■ What you have to do ■
Using the records below, quote only the span that opens with the line containing "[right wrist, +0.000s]" and closes with the line containing "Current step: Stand", exactly and inclusively.

■ Input for this task ■

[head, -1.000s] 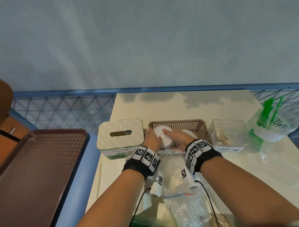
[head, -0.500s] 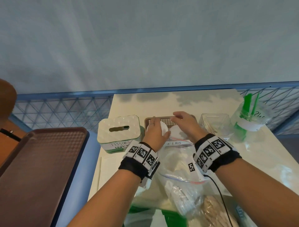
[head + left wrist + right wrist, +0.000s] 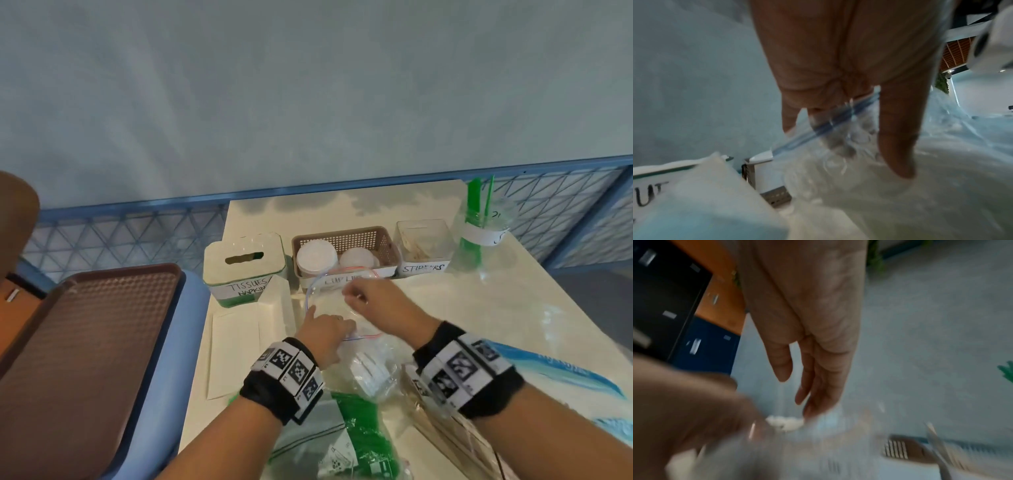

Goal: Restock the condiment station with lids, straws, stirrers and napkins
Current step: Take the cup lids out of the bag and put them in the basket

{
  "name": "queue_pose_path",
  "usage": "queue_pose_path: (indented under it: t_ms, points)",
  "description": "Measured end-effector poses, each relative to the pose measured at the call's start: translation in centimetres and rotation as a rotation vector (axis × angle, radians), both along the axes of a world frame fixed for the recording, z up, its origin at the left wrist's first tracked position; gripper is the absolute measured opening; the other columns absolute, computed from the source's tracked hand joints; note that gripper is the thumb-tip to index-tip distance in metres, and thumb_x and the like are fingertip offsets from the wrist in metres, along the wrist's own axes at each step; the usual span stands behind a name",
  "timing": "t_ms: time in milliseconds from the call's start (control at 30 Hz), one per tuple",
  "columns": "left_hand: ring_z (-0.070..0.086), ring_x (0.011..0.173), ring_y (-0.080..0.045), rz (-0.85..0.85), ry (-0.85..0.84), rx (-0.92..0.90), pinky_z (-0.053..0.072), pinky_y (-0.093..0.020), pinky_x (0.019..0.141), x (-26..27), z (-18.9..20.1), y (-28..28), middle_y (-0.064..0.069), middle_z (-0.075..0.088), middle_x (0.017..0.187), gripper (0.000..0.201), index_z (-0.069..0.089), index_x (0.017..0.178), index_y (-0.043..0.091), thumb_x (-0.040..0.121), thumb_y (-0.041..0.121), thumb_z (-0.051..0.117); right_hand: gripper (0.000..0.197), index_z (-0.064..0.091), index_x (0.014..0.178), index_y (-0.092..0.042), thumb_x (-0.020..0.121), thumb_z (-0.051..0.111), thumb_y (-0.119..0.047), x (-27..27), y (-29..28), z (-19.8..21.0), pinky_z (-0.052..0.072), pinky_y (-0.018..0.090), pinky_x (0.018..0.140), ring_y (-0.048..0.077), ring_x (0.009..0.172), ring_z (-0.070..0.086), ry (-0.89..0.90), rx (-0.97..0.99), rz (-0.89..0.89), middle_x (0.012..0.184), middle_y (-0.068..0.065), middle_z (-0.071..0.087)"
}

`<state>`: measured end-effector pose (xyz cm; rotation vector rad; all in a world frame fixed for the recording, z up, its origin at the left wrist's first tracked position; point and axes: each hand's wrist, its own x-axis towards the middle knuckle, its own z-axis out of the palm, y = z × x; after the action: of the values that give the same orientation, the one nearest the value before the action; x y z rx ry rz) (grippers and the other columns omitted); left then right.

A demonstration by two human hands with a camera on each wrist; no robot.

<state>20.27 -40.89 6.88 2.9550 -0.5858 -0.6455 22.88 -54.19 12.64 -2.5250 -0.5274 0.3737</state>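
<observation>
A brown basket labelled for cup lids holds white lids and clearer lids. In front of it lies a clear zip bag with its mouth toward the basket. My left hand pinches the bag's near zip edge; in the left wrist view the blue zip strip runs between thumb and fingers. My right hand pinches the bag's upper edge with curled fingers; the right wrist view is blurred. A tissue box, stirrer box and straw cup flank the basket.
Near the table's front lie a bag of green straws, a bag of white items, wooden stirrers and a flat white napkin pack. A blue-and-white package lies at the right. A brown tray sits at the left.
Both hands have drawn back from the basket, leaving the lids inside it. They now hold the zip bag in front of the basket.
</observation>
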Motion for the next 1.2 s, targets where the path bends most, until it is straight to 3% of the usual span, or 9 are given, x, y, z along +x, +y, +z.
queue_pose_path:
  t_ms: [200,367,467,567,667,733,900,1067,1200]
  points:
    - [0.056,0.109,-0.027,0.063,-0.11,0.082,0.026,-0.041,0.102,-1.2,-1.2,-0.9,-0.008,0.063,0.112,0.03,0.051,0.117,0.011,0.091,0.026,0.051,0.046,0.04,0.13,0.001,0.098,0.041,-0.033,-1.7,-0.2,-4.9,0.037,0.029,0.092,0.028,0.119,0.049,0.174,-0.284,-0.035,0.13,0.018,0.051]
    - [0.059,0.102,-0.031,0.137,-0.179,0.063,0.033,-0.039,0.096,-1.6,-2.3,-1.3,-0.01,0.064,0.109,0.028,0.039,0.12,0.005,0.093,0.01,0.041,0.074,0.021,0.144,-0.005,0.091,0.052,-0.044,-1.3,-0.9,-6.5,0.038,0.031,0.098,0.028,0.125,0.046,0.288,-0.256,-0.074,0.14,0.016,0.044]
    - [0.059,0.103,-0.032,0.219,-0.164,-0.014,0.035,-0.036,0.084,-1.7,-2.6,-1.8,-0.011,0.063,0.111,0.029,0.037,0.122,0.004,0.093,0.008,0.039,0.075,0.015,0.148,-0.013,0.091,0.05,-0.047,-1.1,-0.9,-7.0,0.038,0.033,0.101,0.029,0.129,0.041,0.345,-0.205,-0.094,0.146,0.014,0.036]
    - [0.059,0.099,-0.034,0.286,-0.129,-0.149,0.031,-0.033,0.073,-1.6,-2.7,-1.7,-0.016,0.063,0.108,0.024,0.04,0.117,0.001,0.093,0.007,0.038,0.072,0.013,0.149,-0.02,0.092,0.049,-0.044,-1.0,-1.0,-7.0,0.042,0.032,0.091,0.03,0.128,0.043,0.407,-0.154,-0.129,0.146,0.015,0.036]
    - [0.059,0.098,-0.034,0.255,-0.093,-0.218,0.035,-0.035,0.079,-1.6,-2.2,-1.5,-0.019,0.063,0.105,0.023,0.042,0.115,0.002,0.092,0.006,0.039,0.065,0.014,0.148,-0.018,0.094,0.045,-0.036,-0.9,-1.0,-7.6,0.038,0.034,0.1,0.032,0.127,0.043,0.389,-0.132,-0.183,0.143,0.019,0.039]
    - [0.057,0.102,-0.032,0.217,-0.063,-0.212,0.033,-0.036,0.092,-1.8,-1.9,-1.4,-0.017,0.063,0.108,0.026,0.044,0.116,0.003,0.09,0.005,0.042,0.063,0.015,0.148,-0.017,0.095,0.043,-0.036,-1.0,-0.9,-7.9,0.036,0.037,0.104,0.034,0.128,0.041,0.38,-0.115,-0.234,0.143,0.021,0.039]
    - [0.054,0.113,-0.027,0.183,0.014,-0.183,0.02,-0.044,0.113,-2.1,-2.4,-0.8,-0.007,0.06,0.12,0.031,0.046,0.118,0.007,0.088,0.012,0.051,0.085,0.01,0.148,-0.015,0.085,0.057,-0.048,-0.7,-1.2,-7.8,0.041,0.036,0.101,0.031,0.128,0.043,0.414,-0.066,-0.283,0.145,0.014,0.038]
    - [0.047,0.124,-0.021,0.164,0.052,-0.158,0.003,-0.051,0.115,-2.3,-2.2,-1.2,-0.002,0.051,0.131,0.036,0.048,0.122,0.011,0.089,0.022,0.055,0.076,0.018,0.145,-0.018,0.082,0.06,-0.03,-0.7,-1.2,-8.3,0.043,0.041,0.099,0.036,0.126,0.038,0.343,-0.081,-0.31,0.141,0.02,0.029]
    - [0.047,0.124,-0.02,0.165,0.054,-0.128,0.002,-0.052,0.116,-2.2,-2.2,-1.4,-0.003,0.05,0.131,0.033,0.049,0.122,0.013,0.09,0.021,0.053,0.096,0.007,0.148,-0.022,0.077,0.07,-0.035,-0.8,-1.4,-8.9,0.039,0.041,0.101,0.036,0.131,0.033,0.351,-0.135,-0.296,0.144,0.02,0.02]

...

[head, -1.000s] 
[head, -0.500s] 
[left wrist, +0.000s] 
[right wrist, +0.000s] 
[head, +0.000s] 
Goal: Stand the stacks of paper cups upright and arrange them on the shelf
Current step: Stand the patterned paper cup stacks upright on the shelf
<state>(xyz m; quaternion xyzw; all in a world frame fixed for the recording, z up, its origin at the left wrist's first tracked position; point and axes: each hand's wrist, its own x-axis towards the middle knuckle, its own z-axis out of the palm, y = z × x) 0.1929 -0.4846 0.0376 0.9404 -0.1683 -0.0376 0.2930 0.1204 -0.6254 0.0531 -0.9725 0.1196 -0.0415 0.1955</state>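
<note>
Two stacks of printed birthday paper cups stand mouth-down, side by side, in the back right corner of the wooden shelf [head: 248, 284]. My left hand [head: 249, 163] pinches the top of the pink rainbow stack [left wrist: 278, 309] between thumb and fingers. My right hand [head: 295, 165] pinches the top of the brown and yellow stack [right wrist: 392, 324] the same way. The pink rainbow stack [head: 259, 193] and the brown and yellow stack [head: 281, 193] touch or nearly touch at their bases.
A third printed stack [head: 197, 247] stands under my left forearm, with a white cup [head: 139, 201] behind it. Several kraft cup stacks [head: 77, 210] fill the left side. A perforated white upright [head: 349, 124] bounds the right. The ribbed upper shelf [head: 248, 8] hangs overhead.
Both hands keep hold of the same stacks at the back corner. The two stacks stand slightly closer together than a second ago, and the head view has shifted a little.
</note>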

■ Task answer ■
[right wrist, +0.000s] 
[head, +0.000s] 
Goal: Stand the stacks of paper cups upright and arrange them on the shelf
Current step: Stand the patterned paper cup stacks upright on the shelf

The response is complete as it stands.